The whole family followed dietary restrictions. The diviner came to write charms and the like, which were burned. The ashes were gathered and given to Willow, who took them to the cook. Together they brewed a decoction made from boiled turnip and half the ashes to relieve Yi’s cough. A second brew was made of weevil-eaten corn and the other half of the ashes to lower Yi’s fever. Madame Wu lit incense, made offerings, and prayed. If it had been winter, Ren would have lain in the snow to freeze himself, come to the marital bed, and pressed his chilled body next to Yi’s to cool her down. But it was summer, so he did the next best thing.
He went out into the street to find a dog and put it in Yi’s bed to suck out all the illness. None of these things worked.
Then strangely, over the next few days, the room turned cold, and then colder. Thin mists gathered along the walls and under the windows. Ren, Madame Wu, and the servants draped quilts over their shoulders to keep warm. The brazier roared, but Ren’s breath came in great white clouds from his mouth, while only the lightest vapor escaped Yi’s lips. She stopped moving. She stopped opening her eyes. She even stopped coughing. Long were her slumbers, deep her stirrings. Still, her skin burned.

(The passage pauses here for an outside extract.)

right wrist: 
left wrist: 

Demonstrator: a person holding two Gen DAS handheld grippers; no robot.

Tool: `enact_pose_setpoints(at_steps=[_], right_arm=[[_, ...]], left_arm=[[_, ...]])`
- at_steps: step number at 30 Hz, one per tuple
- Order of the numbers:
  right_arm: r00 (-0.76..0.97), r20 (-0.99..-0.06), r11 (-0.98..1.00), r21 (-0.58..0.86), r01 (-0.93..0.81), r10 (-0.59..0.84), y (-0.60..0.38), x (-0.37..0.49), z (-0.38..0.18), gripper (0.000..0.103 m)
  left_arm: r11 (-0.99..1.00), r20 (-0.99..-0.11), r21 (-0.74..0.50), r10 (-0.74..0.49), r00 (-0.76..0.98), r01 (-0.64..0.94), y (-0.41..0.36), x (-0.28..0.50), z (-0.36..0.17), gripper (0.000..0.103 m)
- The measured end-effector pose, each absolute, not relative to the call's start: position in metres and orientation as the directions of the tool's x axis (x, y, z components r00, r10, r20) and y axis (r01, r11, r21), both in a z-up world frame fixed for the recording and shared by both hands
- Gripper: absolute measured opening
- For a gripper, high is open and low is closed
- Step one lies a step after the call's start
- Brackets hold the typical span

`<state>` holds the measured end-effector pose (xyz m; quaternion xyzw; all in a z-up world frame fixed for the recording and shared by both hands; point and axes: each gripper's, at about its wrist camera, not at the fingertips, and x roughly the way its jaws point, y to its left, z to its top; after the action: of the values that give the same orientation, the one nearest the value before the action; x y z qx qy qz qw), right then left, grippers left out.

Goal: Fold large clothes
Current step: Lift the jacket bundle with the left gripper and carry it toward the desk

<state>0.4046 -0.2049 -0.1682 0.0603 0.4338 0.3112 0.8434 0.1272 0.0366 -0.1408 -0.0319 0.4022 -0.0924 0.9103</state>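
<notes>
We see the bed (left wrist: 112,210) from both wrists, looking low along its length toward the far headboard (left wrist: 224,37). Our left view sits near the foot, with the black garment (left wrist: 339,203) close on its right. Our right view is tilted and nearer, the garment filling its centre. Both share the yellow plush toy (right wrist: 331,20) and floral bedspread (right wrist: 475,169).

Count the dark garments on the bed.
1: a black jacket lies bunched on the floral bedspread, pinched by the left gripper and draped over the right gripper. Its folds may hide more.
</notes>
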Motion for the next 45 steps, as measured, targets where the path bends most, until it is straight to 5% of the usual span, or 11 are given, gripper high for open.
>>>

But it was summer. How could it be so cold? At any deathwatch, ghosts ( 2 6 3 )
are suspected, but I knew I wasn’t causing any problems. I’d lived with Yi since she was six and, apart from her footbinding, had never caused her pain, sorrow, or discomfort. Rather, I’d protected her and given her strength. I lost all optimism and fell into heartsickness.
“I wish I could say that fox spirits were protecting your wife,” Doctor Zhao said in resignation. “She needs their laughter, warmth, and wisdom.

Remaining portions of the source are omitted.